**WHAT YOU HAVE TO DO**
Please write the listing below out again exactly, leaving every picture behind.
╔══
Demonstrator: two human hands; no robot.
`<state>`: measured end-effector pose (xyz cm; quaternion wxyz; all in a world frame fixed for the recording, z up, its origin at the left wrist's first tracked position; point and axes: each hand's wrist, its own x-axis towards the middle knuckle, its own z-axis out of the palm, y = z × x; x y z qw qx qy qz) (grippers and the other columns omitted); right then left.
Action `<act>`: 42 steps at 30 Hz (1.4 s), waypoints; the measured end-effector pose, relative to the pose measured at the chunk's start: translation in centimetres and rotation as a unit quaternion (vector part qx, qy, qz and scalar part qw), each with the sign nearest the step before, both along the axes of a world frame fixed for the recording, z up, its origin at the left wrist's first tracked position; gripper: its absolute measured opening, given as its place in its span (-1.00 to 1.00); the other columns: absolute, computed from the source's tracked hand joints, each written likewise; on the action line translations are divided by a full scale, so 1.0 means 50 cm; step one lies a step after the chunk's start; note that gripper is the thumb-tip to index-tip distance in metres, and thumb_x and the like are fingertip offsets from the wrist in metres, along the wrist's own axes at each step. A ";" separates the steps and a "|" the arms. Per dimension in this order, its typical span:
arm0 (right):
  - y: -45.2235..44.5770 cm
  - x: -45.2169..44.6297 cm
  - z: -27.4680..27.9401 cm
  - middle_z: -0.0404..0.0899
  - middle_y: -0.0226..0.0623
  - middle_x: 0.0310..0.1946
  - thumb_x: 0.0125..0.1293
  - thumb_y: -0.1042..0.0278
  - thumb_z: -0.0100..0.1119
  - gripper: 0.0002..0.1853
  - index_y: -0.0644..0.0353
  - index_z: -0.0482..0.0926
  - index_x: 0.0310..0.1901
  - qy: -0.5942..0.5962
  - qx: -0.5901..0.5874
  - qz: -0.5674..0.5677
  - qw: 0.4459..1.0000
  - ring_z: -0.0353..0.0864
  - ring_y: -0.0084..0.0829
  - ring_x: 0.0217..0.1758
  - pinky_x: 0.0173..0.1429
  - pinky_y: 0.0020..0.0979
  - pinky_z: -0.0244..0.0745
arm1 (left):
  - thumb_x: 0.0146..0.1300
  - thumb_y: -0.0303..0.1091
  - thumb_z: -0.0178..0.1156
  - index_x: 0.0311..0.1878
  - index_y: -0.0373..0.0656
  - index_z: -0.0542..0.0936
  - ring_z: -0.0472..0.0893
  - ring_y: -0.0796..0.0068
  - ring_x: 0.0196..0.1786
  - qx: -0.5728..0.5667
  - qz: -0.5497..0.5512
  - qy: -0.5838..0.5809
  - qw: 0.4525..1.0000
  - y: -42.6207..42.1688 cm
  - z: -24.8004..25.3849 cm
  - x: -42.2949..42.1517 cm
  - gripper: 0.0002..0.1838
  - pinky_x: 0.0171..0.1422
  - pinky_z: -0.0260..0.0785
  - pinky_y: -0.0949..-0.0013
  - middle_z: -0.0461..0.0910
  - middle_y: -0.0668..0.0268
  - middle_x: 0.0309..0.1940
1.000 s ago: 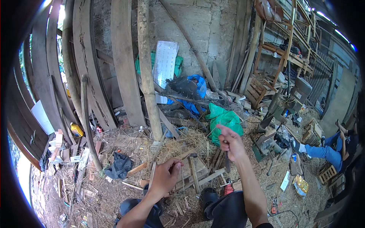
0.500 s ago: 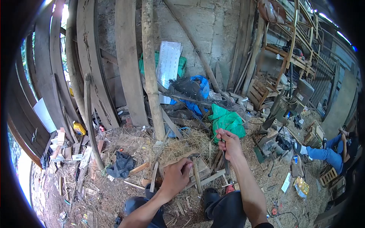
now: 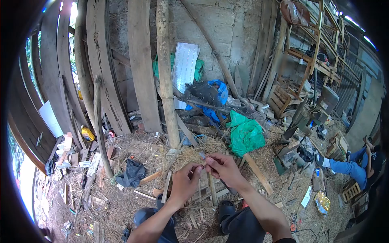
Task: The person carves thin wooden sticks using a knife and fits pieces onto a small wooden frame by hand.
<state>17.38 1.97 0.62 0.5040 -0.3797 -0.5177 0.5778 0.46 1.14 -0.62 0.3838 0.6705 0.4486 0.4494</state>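
Note:
My left hand (image 3: 187,181) is closed in a pinch, its fingertips close to my right hand; what it holds, if anything, is too small to name. My right hand (image 3: 222,169) wraps round a thin dark tool, part of which shows below the palm, and a small pale tip sticks out above its fingers. Under both hands stands a hammer with a wooden handle (image 3: 212,189), its head hidden behind the hands. A wooden board (image 3: 258,174) lies to the right of my right hand.
A green plastic bag (image 3: 245,133) lies ahead beside a blue tarp (image 3: 218,92). An upright pole (image 3: 165,77) rises ahead on the left. A black bag (image 3: 133,173) lies on the littered ground. At the far right a person in blue jeans (image 3: 348,167) sits with legs stretched out.
My right hand has moved left and down with the tool, coming close to my left hand. The view has shifted slightly, and the board right of my right hand now shows.

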 end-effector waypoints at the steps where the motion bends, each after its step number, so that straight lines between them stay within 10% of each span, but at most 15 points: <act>1: 0.005 0.001 -0.006 0.51 -0.44 -0.53 0.38 0.28 0.12 -0.73 0.29 0.55 -0.03 0.006 -0.002 0.000 1.000 0.31 -0.72 -0.63 -0.61 -0.62 0.10 | 0.34 -0.40 0.09 -0.17 -0.31 0.57 0.38 0.73 -0.48 0.010 0.005 -0.002 1.000 0.002 -0.005 0.001 -0.84 -0.40 0.23 0.53 0.49 0.39 -0.55; 12: 0.030 0.073 0.001 0.50 -0.48 -0.52 0.39 0.25 0.12 -0.74 0.34 0.58 -0.22 0.102 -0.012 -0.178 0.979 0.23 -0.75 -0.67 -0.62 -0.66 0.03 | 0.35 -0.43 0.08 -0.16 -0.33 0.57 0.40 0.71 -0.44 -0.035 -0.050 0.046 0.997 -0.011 0.003 -0.017 -0.84 -0.33 0.27 0.52 0.51 0.38 -0.52; 17: 0.002 0.014 -0.006 0.48 -0.48 -0.53 0.39 0.22 0.12 -0.73 0.31 0.58 -0.15 -0.081 -0.025 0.061 0.995 0.27 -0.75 -0.63 -0.58 -0.68 0.10 | 0.35 -0.45 0.08 -0.14 -0.34 0.56 0.46 0.69 -0.35 -0.030 -0.052 0.025 0.998 0.001 -0.002 -0.009 -0.84 -0.22 0.33 0.52 0.57 0.33 -0.42; 23: 0.040 0.090 -0.002 0.44 -0.51 -0.55 0.37 0.37 0.08 -0.82 0.34 0.54 -0.18 0.066 -0.075 -0.085 0.991 0.21 -0.75 -0.64 -0.60 -0.63 0.04 | 0.34 -0.43 0.11 -0.17 -0.28 0.57 0.32 0.69 -0.54 0.030 -0.033 0.019 0.999 -0.014 0.004 -0.007 -0.87 -0.43 0.21 0.49 0.44 0.33 -0.63; 25: 0.055 0.141 -0.009 0.45 -0.50 -0.52 0.39 0.35 0.06 -0.82 0.30 0.56 -0.18 0.145 -0.078 -0.135 0.977 0.19 -0.74 -0.65 -0.61 -0.64 0.04 | 0.34 -0.44 0.11 -0.17 -0.33 0.57 0.52 0.68 -0.35 -0.012 -0.042 0.076 0.996 -0.025 0.020 -0.011 -0.85 -0.20 0.38 0.52 0.61 0.30 -0.43; 34: 0.005 0.046 -0.004 0.53 -0.39 -0.49 0.36 0.27 0.16 -0.77 0.31 0.55 -0.25 0.085 -0.091 0.022 0.992 0.25 -0.70 -0.66 -0.61 -0.62 0.08 | 0.33 -0.43 0.13 -0.17 -0.28 0.57 0.33 0.66 -0.58 0.034 -0.005 0.047 0.998 -0.018 0.005 0.007 -0.88 -0.45 0.22 0.48 0.44 0.28 -0.65; 42: 0.025 0.087 0.009 0.50 -0.44 -0.53 0.37 0.28 0.15 -0.74 0.37 0.55 -0.20 -0.006 -0.085 -0.008 0.996 0.23 -0.71 -0.66 -0.59 -0.62 0.05 | 0.36 -0.44 0.10 -0.15 -0.33 0.57 0.51 0.70 -0.33 0.005 -0.041 0.056 0.998 -0.021 0.019 -0.008 -0.85 -0.20 0.36 0.54 0.62 0.32 -0.39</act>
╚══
**WRITTEN ANSWER**
Demonstrator: two human hands; no robot.
`<state>`: measured end-effector pose (xyz cm; quaternion wxyz; all in a world frame fixed for the recording, z up, its origin at the left wrist's first tracked position; point and axes: each hand's wrist, its own x-axis towards the middle knuckle, its own z-axis out of the palm, y = z × x; x y z qw qx qy qz) (grippers and the other columns omitted); right then left.
Action `<act>`: 42 steps at 30 Hz (1.4 s), waypoints; the measured end-effector pose, relative to the pose measured at the chunk's start: translation in centimetres and rotation as a unit quaternion (vector part qx, qy, qz and scalar part qw), each with the sign nearest the step before, both along the axes of a world frame fixed for the recording, z up, its origin at the left wrist's first tracked position; gripper: its absolute measured opening, given as its place in its span (-1.00 to 1.00); the other columns: absolute, computed from the source's tracked hand joints, each written likewise; on the action line translations are divided by a full scale, so 1.0 means 50 cm; step one lies a step after the chunk's start; note that gripper is the thumb-tip to index-tip distance in metres, and thumb_x and the like are fingertip offsets from the wrist in metres, along the wrist's own axes at each step. A ";" separates the steps and a "|" the arms. Per dimension in this order, its typical span:
arm0 (right):
  - y: -45.2235..44.5770 cm
  - x: -45.2169..44.6297 cm
  - z: -27.4680..27.9401 cm
  - middle_z: -0.0404..0.0899
  - middle_y: -0.0226..0.0623
  - middle_x: 0.0310..0.1946
  - thumb_x: 0.0125..0.1293
  - thumb_y: -0.1042..0.0278
  - thumb_z: -0.0100..0.1119
  - gripper: 0.0002..0.1853
  - index_y: -0.0644..0.0353
  - index_z: -0.0482..0.0926
  - index_x: 0.0310..0.1901
  - qy: -0.5942..0.5962
  - qx: -0.5901..0.5874
  - qz: -0.5674..0.5677
  - qw: 0.4459..1.0000
  - ring_z: -0.0353..0.0864
  - ring_y: -0.0084..0.0829
  - ring_x: 0.0217..0.1758
  - pinky_x: 0.0173..0.1429
  - pinky_y: 0.0020..0.0979
  - pinky_z: -0.0244..0.0745
arm1 (left):
  - thumb_x: 0.0146..0.1300
  - thumb_y: -0.0303..0.1091
  - thumb_z: -0.0178..0.1156
  - index_x: 0.0311..0.1878
  - index_y: -0.0373..0.0656
  - index_z: -0.0542..0.0936
  - ring_z: -0.0472..0.0893
  - ring_y: -0.0796..0.0068
  - ring_x: 0.0196..0.1786
  - qx: -0.5728..0.5667
  - qz: -0.5497..0.5512
  - qy: -0.5838..0.5809
  - qw: 0.4525..1.0000
  - y: -42.6207..42.1688 cm
  - z: -24.8004..25.3849 cm
  - x: -42.2949..42.1517 cm
  - gripper: 0.0002..0.1838
  - pinky_x: 0.0171..0.1422
  - pinky_z: -0.0260..0.0785
  - pinky_y: -0.0949..-0.0013
  - middle_z: -0.0461..0.0910
  - middle_y: -0.0668..0.0268
  - middle_x: 0.0309..0.1940
1.000 s ago: 
0.500 s ago: 
now: 
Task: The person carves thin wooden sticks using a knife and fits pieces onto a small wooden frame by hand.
<state>17.38 1.97 0.62 0.5040 -0.3797 -0.5177 0.5778 0.46 1.14 -0.62 0.3838 0.6705 0.4486 0.4494</state>
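Note:
My left hand (image 3: 187,181) is closed in a pinch, its fingertips close to my right hand; what it holds, if anything, is too small to name. My right hand (image 3: 222,169) wraps round a thin dark tool, part of which shows below the palm, and a small pale tip sticks out above its fingers. Under both hands stands a hammer with a wooden handle (image 3: 212,189), its head hidden behind the hands. A wooden board (image 3: 258,174) lies to the right of my right hand.
A green plastic bag (image 3: 245,133) lies ahead beside a blue tarp (image 3: 218,92). An upright pole (image 3: 165,77) rises ahead on the left. A black bag (image 3: 133,173) lies on the littered ground. At the far right a person in blue jeans (image 3: 348,167) sits with legs stretched out.
My right hand has moved left and down with the tool, coming close to my left hand. The view has shifted slightly, and the board right of my right hand now shows.
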
 end-effector waypoints at the steps where the motion bends, each after its step number, so that straight lines between them stay within 10% of each span, but at most 15 points: <act>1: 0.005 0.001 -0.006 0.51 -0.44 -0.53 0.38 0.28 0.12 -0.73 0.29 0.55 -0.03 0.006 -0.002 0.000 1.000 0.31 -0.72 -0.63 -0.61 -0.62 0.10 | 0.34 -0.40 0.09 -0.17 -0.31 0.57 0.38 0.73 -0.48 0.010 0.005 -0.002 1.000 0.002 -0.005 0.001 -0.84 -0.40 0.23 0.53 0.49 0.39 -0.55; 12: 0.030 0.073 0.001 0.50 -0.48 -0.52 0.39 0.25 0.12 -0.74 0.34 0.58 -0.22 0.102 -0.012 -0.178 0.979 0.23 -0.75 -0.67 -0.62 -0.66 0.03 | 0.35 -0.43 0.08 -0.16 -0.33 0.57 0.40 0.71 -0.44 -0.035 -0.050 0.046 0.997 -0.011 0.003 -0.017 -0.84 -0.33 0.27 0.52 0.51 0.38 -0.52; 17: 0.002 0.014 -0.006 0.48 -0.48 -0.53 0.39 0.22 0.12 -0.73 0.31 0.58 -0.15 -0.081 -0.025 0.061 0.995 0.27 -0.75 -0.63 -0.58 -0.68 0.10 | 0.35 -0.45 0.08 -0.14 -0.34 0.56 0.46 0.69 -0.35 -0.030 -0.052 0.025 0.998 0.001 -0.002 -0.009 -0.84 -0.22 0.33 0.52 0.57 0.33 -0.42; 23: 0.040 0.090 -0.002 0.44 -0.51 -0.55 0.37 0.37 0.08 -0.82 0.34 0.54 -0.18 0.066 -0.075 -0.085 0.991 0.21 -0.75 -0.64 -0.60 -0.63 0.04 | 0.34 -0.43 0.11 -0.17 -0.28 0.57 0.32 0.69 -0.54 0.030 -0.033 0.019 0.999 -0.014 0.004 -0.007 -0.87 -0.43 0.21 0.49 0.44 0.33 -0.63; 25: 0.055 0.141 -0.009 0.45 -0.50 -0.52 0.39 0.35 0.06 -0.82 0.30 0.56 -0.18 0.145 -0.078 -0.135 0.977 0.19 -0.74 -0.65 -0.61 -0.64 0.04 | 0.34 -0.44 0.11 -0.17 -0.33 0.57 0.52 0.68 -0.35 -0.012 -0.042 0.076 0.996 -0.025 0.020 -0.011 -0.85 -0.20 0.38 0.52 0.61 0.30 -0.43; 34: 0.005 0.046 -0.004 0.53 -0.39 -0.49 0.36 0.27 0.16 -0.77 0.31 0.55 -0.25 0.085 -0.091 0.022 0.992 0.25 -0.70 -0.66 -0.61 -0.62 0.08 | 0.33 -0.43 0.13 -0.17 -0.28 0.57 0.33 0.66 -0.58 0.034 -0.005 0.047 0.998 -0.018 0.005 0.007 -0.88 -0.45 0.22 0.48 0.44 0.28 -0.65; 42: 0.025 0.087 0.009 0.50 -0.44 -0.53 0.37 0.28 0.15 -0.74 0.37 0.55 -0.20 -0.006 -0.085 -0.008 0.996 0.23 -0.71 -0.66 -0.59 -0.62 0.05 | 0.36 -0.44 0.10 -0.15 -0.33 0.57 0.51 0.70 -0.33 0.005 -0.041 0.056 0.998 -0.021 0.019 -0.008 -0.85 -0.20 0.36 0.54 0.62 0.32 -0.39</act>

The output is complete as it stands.